§ TASK INSTRUCTIONS: Every record below should be written out exactly; pictures stay out.

* * *

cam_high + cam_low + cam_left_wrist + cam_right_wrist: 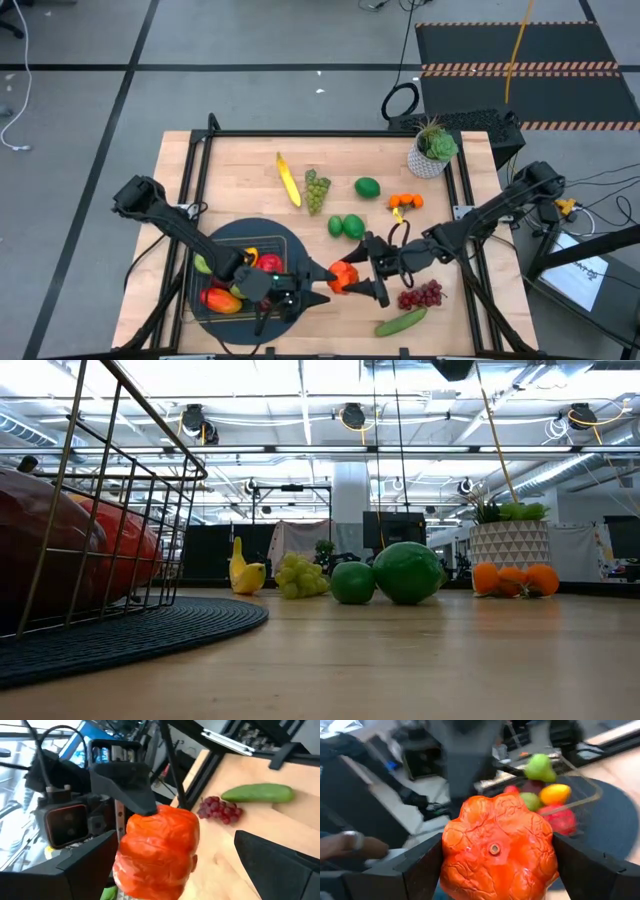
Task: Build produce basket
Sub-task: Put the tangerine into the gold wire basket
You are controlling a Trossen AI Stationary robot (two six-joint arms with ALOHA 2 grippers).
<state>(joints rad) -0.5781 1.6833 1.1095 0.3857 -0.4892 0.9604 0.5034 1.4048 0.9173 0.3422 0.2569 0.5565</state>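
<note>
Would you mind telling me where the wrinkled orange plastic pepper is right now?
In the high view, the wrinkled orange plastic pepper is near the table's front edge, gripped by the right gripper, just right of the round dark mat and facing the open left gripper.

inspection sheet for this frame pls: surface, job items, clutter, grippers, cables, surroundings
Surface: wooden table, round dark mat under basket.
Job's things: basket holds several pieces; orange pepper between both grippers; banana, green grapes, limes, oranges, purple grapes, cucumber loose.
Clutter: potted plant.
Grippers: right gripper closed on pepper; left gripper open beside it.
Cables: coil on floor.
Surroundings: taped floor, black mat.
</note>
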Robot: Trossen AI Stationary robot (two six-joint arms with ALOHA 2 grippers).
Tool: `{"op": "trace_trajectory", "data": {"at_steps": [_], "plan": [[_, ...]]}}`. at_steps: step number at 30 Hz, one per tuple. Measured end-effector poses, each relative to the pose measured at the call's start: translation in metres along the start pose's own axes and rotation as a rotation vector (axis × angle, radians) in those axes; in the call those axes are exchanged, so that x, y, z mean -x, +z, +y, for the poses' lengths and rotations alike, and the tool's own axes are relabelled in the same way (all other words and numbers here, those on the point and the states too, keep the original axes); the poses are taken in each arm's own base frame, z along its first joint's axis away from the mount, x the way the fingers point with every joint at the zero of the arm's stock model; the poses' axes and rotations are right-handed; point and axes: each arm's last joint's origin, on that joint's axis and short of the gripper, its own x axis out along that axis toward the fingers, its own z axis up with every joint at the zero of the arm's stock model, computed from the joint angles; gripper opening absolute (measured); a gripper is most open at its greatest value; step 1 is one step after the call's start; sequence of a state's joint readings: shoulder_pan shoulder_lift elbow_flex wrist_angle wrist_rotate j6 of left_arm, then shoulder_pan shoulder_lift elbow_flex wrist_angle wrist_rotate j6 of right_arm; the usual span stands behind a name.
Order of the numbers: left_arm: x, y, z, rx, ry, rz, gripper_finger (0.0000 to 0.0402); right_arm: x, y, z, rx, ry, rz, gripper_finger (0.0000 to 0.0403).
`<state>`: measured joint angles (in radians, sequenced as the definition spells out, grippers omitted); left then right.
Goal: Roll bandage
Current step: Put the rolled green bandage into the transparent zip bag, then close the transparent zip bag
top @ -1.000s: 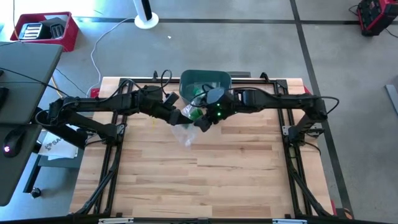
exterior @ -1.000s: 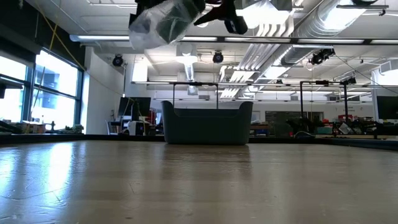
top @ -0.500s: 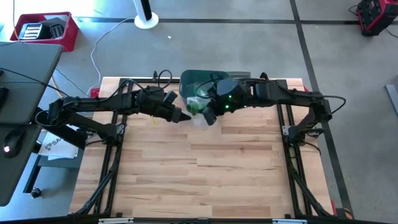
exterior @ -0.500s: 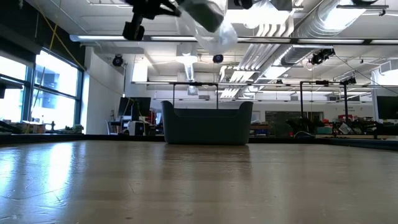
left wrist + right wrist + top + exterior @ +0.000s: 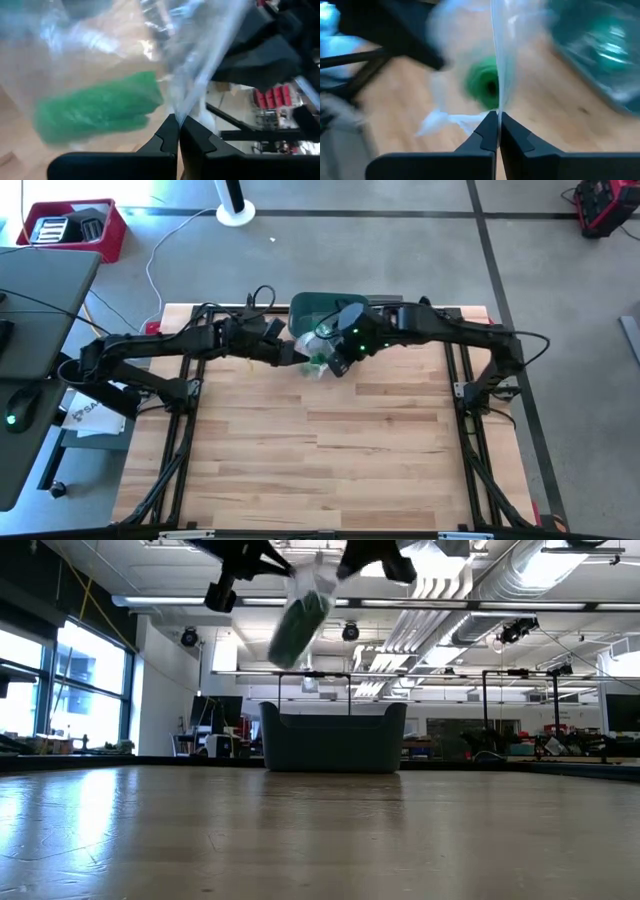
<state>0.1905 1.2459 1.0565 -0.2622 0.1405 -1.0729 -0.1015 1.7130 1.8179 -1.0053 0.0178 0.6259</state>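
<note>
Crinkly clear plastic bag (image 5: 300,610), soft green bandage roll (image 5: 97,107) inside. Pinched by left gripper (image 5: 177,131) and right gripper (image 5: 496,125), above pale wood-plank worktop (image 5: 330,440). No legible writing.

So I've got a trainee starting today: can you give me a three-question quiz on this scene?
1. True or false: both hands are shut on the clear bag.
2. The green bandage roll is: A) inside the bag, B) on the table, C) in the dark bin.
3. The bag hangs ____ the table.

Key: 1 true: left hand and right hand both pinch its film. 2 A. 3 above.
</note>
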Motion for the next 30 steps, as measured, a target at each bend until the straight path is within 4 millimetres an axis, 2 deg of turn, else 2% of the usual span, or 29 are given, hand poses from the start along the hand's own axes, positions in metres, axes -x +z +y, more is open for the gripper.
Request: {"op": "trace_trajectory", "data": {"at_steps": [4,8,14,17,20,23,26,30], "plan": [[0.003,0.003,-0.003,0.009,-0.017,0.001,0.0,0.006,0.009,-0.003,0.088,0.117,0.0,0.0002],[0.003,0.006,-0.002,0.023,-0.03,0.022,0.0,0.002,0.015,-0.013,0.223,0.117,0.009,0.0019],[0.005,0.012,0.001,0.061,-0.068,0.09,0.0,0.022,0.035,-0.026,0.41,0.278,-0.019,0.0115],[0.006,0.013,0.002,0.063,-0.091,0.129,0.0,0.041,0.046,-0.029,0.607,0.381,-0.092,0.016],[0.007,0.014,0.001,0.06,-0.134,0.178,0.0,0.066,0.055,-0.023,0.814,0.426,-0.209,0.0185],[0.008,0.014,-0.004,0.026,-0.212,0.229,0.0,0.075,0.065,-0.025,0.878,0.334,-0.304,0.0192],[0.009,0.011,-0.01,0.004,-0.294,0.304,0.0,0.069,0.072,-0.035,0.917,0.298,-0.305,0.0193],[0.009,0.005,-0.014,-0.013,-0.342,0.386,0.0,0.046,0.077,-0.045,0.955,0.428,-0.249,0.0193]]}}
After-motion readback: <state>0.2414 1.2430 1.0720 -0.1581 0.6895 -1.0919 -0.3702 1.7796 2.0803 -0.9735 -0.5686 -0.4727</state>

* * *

§ EXPECTED OUTPUT:
cam_high + cam_low + cam_left_wrist + cam_right_wrist: 
Task: Build produce basket
Sub-task: Put the tangerine into the gold wire basket
You are controlling a Trossen AI Stationary robot (two six-joint arms with ALOHA 2 grippers).
<state>(joints rad) -0.5781 1.6833 1.1095 0.3857 -0.4892 0.9604 0.5034 1.4048 0.9173 0.3422 0.2569 0.5565</state>
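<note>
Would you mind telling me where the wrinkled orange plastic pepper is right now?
In the high view, the wrinkled orange plastic pepper is near the table's front edge, gripped by the right gripper, just right of the round dark mat and facing the open left gripper.

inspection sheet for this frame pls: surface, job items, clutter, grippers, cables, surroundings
Surface: wooden table, round dark mat under basket.
Job's things: basket holds several pieces; orange pepper between both grippers; banana, green grapes, limes, oranges, purple grapes, cucumber loose.
Clutter: potted plant.
Grippers: right gripper closed on pepper; left gripper open beside it.
Cables: coil on floor.
Surroundings: taped floor, black mat.
</note>
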Robot: Trossen AI Stationary robot (two six-joint arms with ALOHA 2 grippers).
Tool: `{"op": "trace_trajectory", "data": {"at_steps": [_], "plan": [[_, ...]]}}`. at_steps: step number at 30 Hz, one per tuple. Measured end-effector poses, each relative to the pose measured at the call's start: translation in metres along the start pose's own axes and rotation as a rotation vector (axis × angle, radians) in those axes; in the call those axes are exchanged, so that x, y, z mean -x, +z, +y, for the poses' lengths and rotations alike, and the tool's own axes are relabelled in the same way (all other words and numbers here, those on the point and the states too, keep the original axes); the poses are taken in each arm's own base frame, z along its first joint's axis away from the mount, x the way the fingers point with every joint at the zero of the arm's stock model; the poses' axes and rotations are right-handed; point and axes: each arm's last joint's origin, on that joint's axis and short of the gripper, its own x axis out along that axis toward the fingers, its own z axis up with every joint at the zero of the arm's stock model, computed from the joint angles; gripper opening absolute (measured); a gripper is most open at its greatest value; step 1 is one step after the call's start; sequence of a state's joint readings: shoulder_pan shoulder_lift elbow_flex wrist_angle wrist_rotate j6 of left_arm, then shoulder_pan shoulder_lift elbow_flex wrist_angle wrist_rotate j6 of right_arm; the usual span stands behind a name.
Order of the numbers: left_arm: x, y, z, rx, ry, rz, gripper_finger (0.0000 to 0.0402); right_arm: x, y, z, rx, ry, rz, gripper_finger (0.0000 to 0.0403).
`<state>`: measured joint angles (in radians, sequenced as the definition spells out, grippers omitted); left then right.
Goal: Roll bandage
Current step: Put the rolled green bandage into the transparent zip bag, then close the transparent zip bag
top @ -1.000s: 
exterior @ -1.000s: 
top @ -0.500s: 
exterior @ -0.500s: 
left wrist + right wrist + top + exterior @ +0.000s: 
<state>0.1905 1.2459 1.0565 -0.2622 0.1405 -1.0729 -0.1015 1.7130 1.8179 -1.0053 0.0178 0.6259</state>
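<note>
Crinkly clear plastic bag (image 5: 300,610), soft green bandage roll (image 5: 97,107) inside. Pinched by left gripper (image 5: 177,131) and right gripper (image 5: 496,125), above pale wood-plank worktop (image 5: 330,440). No legible writing.

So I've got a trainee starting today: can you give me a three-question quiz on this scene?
1. True or false: both hands are shut on the clear bag.
2. The green bandage roll is: A) inside the bag, B) on the table, C) in the dark bin.
3. The bag hangs ____ the table.

Key: 1 true: left hand and right hand both pinch its film. 2 A. 3 above.
</note>
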Motion for the next 30 steps, as measured, a target at each bend until the straight path is within 4 millimetres an axis, 2 deg of turn, else 2% of the usual span, or 29 are given, hand poses from the start along the hand's own axes, positions in metres, axes -x +z +y, more is open for the gripper.
Request: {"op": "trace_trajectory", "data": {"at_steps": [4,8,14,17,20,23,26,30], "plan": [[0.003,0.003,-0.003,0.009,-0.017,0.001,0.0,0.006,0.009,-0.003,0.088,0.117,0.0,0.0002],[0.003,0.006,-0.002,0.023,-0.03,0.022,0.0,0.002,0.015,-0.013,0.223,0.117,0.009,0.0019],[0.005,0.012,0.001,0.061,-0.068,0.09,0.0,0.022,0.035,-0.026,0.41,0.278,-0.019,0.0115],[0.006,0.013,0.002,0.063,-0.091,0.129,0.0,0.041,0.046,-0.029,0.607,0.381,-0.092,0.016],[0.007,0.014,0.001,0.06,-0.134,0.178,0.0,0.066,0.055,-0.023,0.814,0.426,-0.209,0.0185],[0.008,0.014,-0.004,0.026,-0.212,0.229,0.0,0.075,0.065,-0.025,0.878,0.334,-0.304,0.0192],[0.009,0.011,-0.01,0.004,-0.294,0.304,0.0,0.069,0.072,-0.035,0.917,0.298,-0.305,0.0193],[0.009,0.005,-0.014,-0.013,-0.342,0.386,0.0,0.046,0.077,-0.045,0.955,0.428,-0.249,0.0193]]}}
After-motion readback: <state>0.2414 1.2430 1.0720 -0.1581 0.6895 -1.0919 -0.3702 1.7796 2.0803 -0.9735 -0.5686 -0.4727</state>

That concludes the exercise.